▶ **ASSIGNED TASK**
In the entries below, find the line with "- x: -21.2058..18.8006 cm" and the line with "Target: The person". Return those two lines and all lines between them, exactly.

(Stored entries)
◇ ◇ ◇

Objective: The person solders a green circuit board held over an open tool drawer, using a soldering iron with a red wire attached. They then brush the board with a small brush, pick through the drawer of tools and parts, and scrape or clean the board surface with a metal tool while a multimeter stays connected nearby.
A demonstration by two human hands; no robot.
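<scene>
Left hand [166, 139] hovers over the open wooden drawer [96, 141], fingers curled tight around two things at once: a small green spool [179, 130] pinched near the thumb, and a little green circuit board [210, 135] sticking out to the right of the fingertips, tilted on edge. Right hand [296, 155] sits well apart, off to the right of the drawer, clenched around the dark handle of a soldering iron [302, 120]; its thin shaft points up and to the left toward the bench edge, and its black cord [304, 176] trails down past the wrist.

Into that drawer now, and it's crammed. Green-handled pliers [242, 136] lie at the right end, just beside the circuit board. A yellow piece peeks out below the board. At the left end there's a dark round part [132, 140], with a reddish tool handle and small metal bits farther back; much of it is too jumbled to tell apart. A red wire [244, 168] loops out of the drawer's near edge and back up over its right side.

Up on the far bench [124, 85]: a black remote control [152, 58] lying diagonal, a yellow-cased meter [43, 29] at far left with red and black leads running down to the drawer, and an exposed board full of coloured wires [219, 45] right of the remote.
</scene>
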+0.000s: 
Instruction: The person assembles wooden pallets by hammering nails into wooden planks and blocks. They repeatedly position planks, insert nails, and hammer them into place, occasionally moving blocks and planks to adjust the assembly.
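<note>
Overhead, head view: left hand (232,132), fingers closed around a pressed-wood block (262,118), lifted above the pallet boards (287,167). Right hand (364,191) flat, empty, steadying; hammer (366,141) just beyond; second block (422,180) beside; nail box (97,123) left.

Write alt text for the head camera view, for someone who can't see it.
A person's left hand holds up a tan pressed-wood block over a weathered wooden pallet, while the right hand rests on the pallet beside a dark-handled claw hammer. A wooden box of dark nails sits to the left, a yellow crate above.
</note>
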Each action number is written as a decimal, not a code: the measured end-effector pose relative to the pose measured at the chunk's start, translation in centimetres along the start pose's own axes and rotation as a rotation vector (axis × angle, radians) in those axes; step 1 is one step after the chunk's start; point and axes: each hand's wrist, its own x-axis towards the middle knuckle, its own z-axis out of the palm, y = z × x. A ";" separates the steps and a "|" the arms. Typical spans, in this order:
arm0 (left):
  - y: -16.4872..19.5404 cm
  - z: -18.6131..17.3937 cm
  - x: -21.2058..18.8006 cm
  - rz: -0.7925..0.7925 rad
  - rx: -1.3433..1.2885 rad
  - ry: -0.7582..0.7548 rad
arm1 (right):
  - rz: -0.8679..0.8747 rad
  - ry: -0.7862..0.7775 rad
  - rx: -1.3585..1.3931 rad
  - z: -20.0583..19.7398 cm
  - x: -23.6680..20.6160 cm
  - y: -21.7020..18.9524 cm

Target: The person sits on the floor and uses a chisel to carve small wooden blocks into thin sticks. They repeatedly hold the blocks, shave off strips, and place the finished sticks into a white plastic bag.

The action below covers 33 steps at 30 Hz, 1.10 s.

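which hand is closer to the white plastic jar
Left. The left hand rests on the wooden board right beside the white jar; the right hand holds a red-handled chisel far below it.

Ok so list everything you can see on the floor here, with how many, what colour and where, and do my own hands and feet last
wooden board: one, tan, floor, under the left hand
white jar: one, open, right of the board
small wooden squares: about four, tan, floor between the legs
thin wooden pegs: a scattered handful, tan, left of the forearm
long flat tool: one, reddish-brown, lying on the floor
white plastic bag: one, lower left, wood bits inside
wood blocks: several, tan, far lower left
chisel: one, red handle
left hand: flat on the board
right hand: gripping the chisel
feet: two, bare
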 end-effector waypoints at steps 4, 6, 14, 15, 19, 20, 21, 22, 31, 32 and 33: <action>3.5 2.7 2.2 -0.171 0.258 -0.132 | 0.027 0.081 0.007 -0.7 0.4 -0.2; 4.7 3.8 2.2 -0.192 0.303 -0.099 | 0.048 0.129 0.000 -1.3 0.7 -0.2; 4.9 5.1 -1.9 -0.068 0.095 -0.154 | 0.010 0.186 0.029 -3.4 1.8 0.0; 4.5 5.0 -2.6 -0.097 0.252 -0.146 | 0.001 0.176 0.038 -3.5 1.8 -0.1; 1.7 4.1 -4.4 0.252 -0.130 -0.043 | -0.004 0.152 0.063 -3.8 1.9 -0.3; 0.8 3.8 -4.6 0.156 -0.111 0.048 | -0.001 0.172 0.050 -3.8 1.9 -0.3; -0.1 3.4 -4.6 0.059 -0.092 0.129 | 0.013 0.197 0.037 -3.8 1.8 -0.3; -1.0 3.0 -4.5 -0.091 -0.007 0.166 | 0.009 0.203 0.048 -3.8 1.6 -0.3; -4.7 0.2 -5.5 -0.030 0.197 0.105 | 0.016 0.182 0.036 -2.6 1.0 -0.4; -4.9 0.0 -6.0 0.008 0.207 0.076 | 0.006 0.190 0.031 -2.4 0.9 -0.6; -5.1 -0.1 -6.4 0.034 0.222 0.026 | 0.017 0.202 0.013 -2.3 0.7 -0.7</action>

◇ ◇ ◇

▶ **EXERCISE RESULT**
  - x: -21.2058..18.8006 cm
  - rz: -0.7925..0.7925 rad
  - rx: -1.3433..1.2885 rad
  - ry: -0.7582..0.7548 rad
arm1 (right):
  - rz: -0.8679..0.8747 rad
  - ry: -0.7862..0.7775 rad
  - rx: -1.3585..1.3931 rad
  - z: -20.0583..19.7398 cm
  - x: -23.6680..20.6160 cm
  - y: -21.7020..18.9524 cm

Target: The person sits on the floor and uses a chisel to carve small wooden blocks into thin sticks. They repeatedly hold the blocks, shave off strips, and place the finished sticks into a white plastic bag.

This answer has been written out in full.